= Futurity (horse competition) =

Races for younger horses

A futurity for horses is a competition, usually limited to younger horses, which offers significant prize money to winners, generated in part from fees paid to nominate, maintain eligibility, and enter the final competition. In most cases, a horse will only compete against other horses of the same age.

Typically, to be eligible, a horse usually must be entered in a specific competition well in advance. Sometimes a nomination is made several months ahead of time, at the beginning of a competition year, but often a horse must be nominated as a foal, or even prior to birth. The owners of the horse make periodic payments to keep the animal eligible for the futurity competition, then pay a final entry fee to actually compete. Purses are usually larger than other, similarly situated non-futurity races.

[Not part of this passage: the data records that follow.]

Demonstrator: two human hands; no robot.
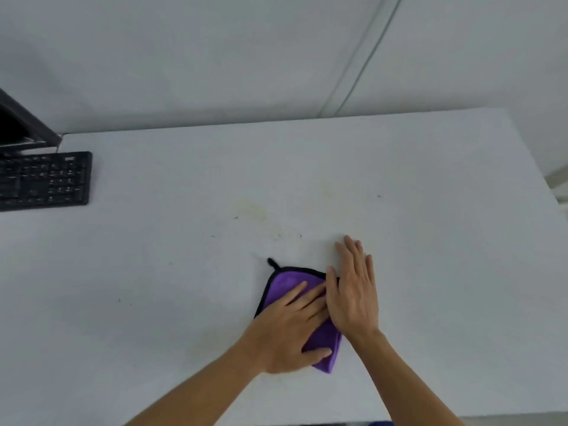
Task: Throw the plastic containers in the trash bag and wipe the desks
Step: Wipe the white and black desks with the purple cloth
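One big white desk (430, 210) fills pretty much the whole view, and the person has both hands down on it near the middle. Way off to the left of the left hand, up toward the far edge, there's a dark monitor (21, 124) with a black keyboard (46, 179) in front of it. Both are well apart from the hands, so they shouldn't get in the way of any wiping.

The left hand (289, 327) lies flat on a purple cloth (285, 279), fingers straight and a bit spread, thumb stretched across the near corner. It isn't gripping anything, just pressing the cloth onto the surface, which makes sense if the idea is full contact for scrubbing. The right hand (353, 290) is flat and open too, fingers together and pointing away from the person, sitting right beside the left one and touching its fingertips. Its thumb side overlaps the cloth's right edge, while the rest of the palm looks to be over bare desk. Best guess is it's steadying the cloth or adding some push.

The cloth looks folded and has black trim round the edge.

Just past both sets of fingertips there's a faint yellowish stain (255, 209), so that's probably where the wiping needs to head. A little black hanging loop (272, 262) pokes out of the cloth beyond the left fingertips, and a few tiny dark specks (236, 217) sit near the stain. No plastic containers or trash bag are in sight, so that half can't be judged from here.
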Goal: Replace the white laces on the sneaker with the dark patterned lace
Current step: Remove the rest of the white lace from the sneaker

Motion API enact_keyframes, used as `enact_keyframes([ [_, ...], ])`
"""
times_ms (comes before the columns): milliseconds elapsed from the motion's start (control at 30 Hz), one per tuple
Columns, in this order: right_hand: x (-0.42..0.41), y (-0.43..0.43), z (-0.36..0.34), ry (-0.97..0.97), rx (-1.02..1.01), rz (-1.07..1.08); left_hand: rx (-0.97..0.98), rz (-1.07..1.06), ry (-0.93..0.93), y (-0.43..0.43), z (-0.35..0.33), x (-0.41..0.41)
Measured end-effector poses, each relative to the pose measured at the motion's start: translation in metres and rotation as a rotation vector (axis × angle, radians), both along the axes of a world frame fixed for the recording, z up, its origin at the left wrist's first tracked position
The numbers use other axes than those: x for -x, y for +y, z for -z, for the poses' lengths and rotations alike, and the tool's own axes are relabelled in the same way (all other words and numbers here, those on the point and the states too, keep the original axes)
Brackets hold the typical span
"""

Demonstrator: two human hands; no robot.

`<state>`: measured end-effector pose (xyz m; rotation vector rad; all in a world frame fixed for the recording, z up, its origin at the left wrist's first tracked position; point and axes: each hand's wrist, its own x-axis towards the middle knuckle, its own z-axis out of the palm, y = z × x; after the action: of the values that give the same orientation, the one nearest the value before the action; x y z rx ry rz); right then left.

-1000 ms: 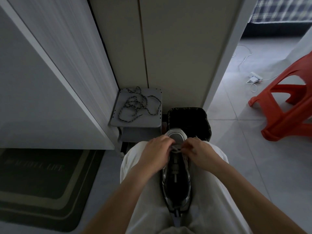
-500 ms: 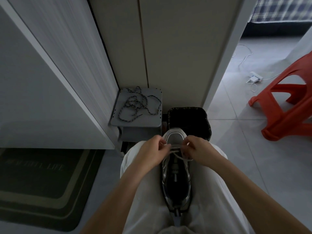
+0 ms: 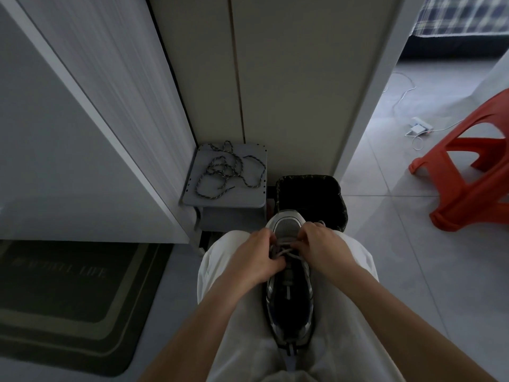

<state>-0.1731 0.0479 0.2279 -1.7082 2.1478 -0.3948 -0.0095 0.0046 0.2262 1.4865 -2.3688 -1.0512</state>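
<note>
Wedging the sneaker in the lap, lower centre, likely kept it steady for two-handed unlacing; left hand and right hand pinched the white laces, fingers curled, nearly touching; dark patterned lace lay untouched on grey tabletop, above; versus 0.5 s earlier, hands were closer and the lace slacker.

dim room, pale tiled floor; a red plastic stool stands right, a dark doormat lies left, a black-lined bin sits before the cream wall panel.
</note>
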Motion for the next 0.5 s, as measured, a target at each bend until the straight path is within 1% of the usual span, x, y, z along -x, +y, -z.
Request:
enact_keyframes([
  [100,-0.004,0.006,0.002,0.092,0.069,-0.043,0.007,-0.003,-0.003,0.001,0.001,0.0],
  [167,-0.007,0.005,0.004,0.122,0.047,-0.066,0.006,-0.006,-0.005,0.001,0.001,0.0],
  [267,-0.006,-0.003,0.002,0.118,0.013,-0.083,0.007,0.0,-0.003,0.002,0.002,0.0],
  [300,-0.006,-0.005,0.001,0.151,0.019,-0.115,0.01,0.006,-0.003,0.001,0.002,0.0],
  [400,-0.008,-0.005,0.005,0.343,0.06,-0.248,0.013,0.006,0.004,0.001,0.003,0.0],
  [433,-0.008,-0.003,0.005,0.362,0.063,-0.249,0.011,0.001,0.012,0.002,0.003,0.0],
  [500,-0.006,-0.003,0.003,0.329,0.074,-0.231,0.01,-0.006,0.028,0.002,0.005,0.0],
])
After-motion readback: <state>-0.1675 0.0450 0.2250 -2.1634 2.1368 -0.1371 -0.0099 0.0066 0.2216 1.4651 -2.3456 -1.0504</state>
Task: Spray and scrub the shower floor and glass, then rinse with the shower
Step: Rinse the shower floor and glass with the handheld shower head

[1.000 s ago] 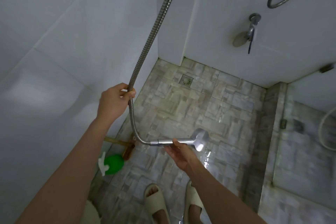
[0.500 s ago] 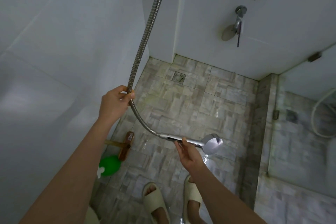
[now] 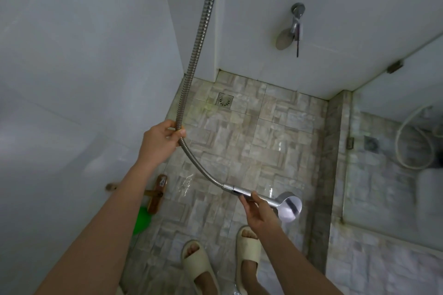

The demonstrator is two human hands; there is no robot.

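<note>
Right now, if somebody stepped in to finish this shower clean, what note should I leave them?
Left hand: closed on the metal hose partway along it.
Right hand: grip on the handle of the shower head, face turned toward the glass side.
Scrub brush and green spray bottle sit on the floor by the left wall.
Floor tiles look wet in patches; the drain is uncovered.
Done: apparently spraying and scrubbing, since the tools are set down.
Left: rinse the floor and glass panel; whether water is running, I cannot tell.

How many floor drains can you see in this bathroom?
2. One drain sits in the shower floor near the far corner. A second drain shows dimly beyond the glass on the right. Others may be hidden.
</note>
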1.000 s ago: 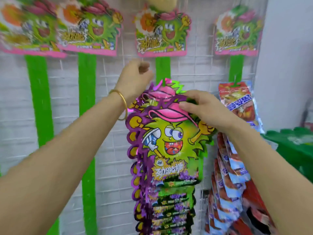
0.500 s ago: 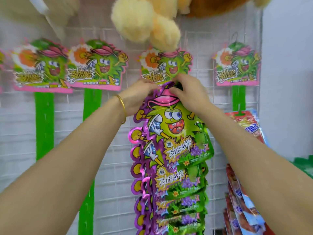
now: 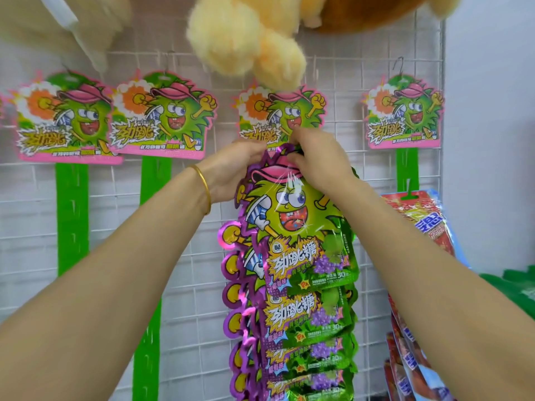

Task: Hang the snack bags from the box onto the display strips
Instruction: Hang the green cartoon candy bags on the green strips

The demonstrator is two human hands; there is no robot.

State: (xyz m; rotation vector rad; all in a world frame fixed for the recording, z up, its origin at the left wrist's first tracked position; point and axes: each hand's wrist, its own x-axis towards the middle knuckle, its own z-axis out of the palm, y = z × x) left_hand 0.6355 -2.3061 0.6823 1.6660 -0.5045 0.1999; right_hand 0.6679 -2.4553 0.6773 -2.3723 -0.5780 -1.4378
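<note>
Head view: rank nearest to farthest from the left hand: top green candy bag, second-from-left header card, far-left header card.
1. Top green candy bag: the left hand holds its upper left edge.
2. Second-from-left header card: up and left of the hand, on the wire grid.
3. Far-left header card: farther left along the same grid.

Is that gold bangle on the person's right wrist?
No, the gold bangle sits just behind the left hand, while the wrist behind the right hand is bare.
</note>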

In some cases, horses may be nominated later than the usual deadline, but the owner of the horse must pay an extra fee to do so. If a horse is sold between the time of nomination and the competition, the nomination usually stays with the horse so long as the new owner continues to make eligibility payments.

==Purpose==
The purpose of futurities in general is to identify and promote the best young horses in a given discipline. Futurities are common in performance disciplines such as horse racing, as well as in sport horse competition for jumpers and dressage horses. They are also seen in western-style events such as barrel racing, reining, and cutting. Various horse breed registries also offer futurity events to encourage breeding and development of young horses across multiple events open to a specific breed.

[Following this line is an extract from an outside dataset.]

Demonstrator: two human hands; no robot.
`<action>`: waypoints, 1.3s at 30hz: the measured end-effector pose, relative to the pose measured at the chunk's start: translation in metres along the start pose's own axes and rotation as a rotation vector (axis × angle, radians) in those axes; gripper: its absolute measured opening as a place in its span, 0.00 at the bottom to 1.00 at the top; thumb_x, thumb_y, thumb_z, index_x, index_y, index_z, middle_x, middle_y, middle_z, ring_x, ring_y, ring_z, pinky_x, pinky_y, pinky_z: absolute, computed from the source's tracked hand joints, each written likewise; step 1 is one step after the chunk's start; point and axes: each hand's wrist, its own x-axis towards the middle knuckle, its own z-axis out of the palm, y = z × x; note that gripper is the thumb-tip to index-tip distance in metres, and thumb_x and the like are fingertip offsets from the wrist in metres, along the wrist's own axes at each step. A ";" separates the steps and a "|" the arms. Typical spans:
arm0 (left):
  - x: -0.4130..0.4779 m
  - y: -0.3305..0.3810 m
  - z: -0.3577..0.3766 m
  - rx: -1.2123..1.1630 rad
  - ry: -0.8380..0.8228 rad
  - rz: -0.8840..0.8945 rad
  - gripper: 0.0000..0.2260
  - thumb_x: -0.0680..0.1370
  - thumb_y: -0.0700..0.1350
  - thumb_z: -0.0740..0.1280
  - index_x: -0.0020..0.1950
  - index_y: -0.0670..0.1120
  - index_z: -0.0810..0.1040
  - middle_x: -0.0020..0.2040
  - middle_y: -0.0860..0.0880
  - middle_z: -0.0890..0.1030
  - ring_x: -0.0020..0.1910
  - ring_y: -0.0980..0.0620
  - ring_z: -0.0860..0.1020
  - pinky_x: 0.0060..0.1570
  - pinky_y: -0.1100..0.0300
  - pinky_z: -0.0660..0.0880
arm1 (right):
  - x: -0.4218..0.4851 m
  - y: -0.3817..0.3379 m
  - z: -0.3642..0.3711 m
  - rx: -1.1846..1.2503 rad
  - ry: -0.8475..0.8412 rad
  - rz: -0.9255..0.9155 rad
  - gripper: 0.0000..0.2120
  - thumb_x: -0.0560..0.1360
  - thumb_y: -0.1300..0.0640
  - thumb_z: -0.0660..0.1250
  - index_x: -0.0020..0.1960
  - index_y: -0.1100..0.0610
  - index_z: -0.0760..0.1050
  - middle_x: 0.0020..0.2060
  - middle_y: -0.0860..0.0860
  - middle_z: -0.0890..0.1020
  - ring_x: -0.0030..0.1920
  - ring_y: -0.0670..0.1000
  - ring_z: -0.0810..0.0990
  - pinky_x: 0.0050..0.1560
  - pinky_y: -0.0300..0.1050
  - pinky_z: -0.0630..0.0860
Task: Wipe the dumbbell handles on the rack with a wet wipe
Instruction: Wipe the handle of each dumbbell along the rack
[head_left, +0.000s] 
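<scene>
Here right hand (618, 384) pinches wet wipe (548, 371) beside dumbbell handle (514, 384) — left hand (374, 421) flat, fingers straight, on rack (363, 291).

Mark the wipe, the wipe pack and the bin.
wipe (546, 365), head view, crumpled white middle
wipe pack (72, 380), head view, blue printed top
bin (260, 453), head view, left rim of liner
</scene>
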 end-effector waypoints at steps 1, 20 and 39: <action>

In the UK, a program designed to develop the best young horses in that nation for Olympic-level disciplines uses a futurity system from foaling year through age five. Nominees are evaluated at the beginning of the competition year and monitored throughout the season. Owners of these horses have access to expert nutrition and veterinary advice as part of the program. Competition does not begin until later in the summer to allow late-developing horses a fair chance in competition with their age cohort. Horses are thoroughly evaluated and developed to succeed from local amateur to international levels.

==Types==
Futurity competitions for horses include the following.
- A horse race, usually for two-year-old horses. Multiple horse races carry variants on the name "Futurity Stakes." Similar races for three-year-olds are called a Derby, the best known being the Kentucky Derby in the US and the original “Derby”, the Epsom Derby in the UK.
- A stock horse competition for young performance horses, usually offering various events for horses from three- to six- years old. The National Reining Horse Association holds a large futurity every year, as do the National Cutting Horse Association and the National Reined Cow Horse Association. These futurities often offer purse money well into the tens of thousands to various event winners.
- Barrel racing competition for horses usually ranging in age between three and five years, but must be in their first year of competition.
- Breeders' futurities, in various equestrian disciplines, limited to horses sired by stallions that have been nominated for the program. In some cases, the owner of a nominated stallion may also be awarded a percentage of the prize money won by that horse's offspring.
- ”Sweepstakes” futurities, offered for various horse show events. Horses are usually nominated in utero, as foals, or at the beginning of a specific competition year, with continued eligibility payments required thereafter. Nominated horses may compete in more than one event depending on their age, training and continued eligibility. Younger horses such as yearlings are shown in hand in halter competition; adult horses are usually ridden in specific classes, usually offered for horses between ages two through four or five years of age, depending on breed and event. The largest of these events is held at the Quarter Horse Congress, but similar events exist for other horse breeds such as the American Saddlebred, Arabian, and others.
- Performance futurities, often a type of breeders' futurity, often seen in sport horse disciplines open to all breeds. Horses are nominated and then compete in a series of events, earning points throughout the year. At the end of the year, the top performers are given awards and additional prize money. As a horse matures, it may be entered in subsequent events for similarly aged or trained horses.

==Criticism==
Futurities are sometimes criticized for asking too much of young horses, too soon. The debate centers around whether the intense training required can harm the long-term welfare of the horse. Some organizations have responded by moving certain competitions from spring to autumn to allow young horses more time to mature. In other cases, debate rages over allowing young horses one more year before their major performance competition. Some breeders prefer earlier events for younger horses because of reduced expenses and less time before a profitable sale. In contrast, horse trainers, under pressure to produce quick results and often criticized for doing so, also want horses with career longevity.